§ **Data under study**:

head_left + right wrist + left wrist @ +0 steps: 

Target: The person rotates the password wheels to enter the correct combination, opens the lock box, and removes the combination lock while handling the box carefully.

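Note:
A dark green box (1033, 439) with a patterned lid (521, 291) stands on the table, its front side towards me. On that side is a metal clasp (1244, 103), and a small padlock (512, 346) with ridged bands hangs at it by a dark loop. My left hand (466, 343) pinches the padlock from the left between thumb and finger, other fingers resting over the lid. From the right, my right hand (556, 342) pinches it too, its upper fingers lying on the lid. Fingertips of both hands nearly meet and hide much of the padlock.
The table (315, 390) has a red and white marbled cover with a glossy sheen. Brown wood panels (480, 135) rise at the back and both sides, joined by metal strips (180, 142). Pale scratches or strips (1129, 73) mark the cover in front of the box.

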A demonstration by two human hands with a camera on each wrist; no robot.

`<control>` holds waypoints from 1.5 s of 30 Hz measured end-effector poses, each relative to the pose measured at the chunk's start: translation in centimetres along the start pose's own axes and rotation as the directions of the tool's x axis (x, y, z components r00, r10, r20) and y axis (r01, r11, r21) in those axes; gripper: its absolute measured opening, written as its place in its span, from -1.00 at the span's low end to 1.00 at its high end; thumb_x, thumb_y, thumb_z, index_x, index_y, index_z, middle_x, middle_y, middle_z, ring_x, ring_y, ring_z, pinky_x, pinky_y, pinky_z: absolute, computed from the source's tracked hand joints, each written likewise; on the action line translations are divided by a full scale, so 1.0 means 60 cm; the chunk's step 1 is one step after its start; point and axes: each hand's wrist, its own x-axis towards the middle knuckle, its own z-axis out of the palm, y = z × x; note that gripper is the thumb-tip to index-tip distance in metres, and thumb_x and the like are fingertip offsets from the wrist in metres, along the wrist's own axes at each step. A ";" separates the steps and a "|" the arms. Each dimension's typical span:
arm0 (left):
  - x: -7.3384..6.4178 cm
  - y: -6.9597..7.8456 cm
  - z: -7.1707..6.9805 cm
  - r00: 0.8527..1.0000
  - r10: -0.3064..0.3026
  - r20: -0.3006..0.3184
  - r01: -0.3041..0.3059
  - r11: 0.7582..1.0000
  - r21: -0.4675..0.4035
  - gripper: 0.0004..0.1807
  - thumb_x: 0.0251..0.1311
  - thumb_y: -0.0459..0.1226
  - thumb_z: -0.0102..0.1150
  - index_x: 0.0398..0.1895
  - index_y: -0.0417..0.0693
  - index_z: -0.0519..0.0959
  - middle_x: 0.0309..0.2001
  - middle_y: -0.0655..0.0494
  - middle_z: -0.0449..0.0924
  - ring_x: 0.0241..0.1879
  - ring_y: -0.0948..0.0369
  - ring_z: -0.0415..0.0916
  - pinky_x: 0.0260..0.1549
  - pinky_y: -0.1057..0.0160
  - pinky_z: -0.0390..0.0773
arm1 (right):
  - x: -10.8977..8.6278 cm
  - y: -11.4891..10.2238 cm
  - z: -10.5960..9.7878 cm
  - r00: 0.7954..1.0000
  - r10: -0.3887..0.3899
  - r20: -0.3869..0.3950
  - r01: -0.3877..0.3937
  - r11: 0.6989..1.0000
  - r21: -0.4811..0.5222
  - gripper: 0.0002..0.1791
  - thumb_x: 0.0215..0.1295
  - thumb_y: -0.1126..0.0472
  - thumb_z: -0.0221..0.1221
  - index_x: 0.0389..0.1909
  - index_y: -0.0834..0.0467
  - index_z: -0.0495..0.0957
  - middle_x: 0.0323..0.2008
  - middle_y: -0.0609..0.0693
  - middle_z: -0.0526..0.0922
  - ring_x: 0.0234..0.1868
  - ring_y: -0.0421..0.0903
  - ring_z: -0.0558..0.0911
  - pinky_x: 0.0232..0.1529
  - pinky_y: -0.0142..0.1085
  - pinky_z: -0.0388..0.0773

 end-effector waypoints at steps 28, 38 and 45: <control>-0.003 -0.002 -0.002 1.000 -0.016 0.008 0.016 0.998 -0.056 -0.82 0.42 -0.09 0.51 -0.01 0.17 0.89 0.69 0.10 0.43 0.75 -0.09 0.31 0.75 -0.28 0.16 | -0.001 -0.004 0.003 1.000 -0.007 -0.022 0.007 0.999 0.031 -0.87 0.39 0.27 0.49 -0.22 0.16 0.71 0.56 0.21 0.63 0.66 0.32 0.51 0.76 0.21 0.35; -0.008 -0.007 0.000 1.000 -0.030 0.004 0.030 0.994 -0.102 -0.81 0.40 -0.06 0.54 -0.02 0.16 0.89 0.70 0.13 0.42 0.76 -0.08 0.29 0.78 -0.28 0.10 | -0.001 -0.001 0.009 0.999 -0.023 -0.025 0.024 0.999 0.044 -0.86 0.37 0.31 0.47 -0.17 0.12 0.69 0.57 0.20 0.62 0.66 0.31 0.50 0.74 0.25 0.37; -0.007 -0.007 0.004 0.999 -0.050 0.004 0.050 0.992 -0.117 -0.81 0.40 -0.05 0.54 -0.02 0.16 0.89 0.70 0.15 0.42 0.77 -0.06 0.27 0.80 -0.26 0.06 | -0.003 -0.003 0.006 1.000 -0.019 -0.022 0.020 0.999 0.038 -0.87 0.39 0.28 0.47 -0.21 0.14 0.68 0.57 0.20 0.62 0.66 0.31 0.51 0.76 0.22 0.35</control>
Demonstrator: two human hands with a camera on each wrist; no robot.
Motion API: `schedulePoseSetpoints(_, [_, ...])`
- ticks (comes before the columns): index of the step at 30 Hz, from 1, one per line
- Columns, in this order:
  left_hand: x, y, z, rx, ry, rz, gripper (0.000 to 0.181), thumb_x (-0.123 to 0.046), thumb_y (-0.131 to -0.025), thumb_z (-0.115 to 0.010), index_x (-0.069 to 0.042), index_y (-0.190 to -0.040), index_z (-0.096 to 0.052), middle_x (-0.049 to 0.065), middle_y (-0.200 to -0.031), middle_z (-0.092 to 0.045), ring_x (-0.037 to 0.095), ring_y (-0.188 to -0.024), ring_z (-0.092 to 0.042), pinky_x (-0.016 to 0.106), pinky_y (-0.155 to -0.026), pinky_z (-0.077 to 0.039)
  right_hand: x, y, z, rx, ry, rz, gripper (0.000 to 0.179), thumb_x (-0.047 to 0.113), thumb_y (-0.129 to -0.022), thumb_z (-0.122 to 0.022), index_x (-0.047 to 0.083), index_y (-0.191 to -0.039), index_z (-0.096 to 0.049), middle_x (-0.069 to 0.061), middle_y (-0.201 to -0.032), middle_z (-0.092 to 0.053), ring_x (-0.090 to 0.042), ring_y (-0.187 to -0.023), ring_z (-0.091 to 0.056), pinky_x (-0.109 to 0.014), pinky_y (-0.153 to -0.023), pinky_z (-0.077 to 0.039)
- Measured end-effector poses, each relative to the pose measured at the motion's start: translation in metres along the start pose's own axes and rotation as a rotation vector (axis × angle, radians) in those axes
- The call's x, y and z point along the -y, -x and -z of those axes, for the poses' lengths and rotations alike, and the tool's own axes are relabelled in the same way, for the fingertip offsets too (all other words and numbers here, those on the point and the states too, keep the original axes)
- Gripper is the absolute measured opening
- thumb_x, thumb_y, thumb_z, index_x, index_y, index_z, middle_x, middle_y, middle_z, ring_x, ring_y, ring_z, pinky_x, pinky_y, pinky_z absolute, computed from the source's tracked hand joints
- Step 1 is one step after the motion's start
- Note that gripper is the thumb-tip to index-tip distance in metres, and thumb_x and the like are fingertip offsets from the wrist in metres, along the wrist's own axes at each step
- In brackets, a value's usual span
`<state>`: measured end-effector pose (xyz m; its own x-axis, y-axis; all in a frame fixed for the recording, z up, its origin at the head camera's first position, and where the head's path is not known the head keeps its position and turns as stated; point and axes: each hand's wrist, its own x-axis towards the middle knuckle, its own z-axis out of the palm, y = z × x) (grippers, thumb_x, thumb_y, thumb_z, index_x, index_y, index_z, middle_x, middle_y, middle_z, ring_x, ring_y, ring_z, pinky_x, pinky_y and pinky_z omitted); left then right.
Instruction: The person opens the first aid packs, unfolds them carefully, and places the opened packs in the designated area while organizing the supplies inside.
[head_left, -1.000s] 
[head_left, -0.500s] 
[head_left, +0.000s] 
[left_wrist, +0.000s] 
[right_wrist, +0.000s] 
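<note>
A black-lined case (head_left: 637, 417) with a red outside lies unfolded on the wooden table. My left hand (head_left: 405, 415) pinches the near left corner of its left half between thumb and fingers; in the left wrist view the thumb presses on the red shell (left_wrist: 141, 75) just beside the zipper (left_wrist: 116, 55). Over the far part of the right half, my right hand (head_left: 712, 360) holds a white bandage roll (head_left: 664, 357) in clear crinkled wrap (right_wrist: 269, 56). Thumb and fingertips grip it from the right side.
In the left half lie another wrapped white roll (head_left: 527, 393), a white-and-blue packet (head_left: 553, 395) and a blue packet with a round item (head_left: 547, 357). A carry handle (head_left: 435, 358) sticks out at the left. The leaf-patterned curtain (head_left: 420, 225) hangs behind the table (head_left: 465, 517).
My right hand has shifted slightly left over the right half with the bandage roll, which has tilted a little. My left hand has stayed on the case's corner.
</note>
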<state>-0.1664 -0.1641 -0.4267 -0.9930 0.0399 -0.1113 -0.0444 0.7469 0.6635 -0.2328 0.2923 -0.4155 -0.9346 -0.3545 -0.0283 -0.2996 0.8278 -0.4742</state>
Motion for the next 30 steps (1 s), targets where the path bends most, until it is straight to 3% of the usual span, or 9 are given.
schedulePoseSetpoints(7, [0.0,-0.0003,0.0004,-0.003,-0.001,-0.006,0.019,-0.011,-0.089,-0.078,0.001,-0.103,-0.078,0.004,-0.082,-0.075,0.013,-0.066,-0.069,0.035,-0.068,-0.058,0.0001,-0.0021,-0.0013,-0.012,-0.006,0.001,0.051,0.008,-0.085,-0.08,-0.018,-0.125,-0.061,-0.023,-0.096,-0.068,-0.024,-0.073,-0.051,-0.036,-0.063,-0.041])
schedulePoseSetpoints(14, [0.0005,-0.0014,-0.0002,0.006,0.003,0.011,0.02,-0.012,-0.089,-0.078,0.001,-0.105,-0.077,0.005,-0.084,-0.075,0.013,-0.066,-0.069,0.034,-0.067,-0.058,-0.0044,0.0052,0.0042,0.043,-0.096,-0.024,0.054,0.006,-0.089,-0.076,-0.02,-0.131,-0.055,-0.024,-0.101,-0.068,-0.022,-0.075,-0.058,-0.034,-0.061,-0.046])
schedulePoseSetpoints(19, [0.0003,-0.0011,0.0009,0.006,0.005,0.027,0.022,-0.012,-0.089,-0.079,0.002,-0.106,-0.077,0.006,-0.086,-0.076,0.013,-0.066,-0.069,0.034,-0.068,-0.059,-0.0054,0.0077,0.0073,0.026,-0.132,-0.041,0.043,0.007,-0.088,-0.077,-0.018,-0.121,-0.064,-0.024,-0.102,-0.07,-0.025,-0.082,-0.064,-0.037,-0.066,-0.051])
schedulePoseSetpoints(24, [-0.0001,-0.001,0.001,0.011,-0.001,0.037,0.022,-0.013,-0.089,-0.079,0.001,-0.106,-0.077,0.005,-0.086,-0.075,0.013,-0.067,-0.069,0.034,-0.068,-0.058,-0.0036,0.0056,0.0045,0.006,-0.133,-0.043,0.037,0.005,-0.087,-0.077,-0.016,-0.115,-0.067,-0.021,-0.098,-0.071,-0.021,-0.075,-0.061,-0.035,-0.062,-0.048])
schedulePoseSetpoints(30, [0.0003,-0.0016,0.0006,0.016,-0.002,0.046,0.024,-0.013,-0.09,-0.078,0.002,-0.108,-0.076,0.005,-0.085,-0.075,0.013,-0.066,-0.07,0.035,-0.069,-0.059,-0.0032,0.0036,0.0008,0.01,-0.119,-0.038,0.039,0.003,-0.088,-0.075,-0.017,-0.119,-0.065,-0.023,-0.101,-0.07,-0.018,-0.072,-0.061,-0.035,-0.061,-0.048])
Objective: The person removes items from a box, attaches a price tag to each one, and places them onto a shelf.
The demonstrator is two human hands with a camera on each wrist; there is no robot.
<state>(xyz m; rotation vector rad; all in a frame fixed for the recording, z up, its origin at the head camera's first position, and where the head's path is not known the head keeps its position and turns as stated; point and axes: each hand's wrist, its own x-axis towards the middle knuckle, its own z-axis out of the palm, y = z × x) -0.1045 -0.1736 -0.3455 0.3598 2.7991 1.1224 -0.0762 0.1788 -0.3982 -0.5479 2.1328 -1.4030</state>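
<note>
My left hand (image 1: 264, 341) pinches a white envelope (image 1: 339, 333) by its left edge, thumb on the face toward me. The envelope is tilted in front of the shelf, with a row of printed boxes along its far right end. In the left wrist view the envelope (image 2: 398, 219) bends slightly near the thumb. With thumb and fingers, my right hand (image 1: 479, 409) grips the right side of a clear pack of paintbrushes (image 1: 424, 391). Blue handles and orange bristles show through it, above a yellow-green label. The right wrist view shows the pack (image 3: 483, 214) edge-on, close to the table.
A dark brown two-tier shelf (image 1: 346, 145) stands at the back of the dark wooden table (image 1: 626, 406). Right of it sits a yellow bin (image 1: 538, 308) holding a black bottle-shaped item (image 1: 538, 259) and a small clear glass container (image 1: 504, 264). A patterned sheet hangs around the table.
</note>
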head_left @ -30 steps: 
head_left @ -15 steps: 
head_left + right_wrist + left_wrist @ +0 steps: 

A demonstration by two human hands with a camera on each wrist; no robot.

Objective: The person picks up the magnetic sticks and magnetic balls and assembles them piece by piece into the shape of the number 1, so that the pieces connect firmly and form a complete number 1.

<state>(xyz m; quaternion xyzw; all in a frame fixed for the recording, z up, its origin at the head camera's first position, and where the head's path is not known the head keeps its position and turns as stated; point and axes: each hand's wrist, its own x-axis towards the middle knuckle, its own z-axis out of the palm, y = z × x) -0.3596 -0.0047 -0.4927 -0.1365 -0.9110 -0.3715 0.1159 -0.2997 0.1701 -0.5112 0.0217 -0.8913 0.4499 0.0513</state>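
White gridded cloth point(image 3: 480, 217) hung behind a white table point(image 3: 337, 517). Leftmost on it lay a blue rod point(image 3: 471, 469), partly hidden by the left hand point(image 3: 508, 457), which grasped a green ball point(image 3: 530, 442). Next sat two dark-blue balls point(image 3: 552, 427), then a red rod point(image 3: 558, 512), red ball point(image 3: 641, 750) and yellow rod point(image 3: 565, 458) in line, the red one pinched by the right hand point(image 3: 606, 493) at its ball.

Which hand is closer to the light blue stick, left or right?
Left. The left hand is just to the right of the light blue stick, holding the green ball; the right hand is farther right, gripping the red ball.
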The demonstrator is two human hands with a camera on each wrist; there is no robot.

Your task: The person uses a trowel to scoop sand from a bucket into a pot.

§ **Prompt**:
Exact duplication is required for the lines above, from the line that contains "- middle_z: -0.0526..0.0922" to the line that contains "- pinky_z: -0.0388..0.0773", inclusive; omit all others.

§ **Task answer**:
  - middle_z: -0.0526..0.0922
  - ring_x: 0.0234..0.1868
  - ring_y: -0.0421..0.0903
  - ring_z: -0.0558..0.0911
  - pinky_x: 0.0232..0.1529
  - pinky_y: -0.0142..0.1085
  - pinky_z: -0.0388..0.0773

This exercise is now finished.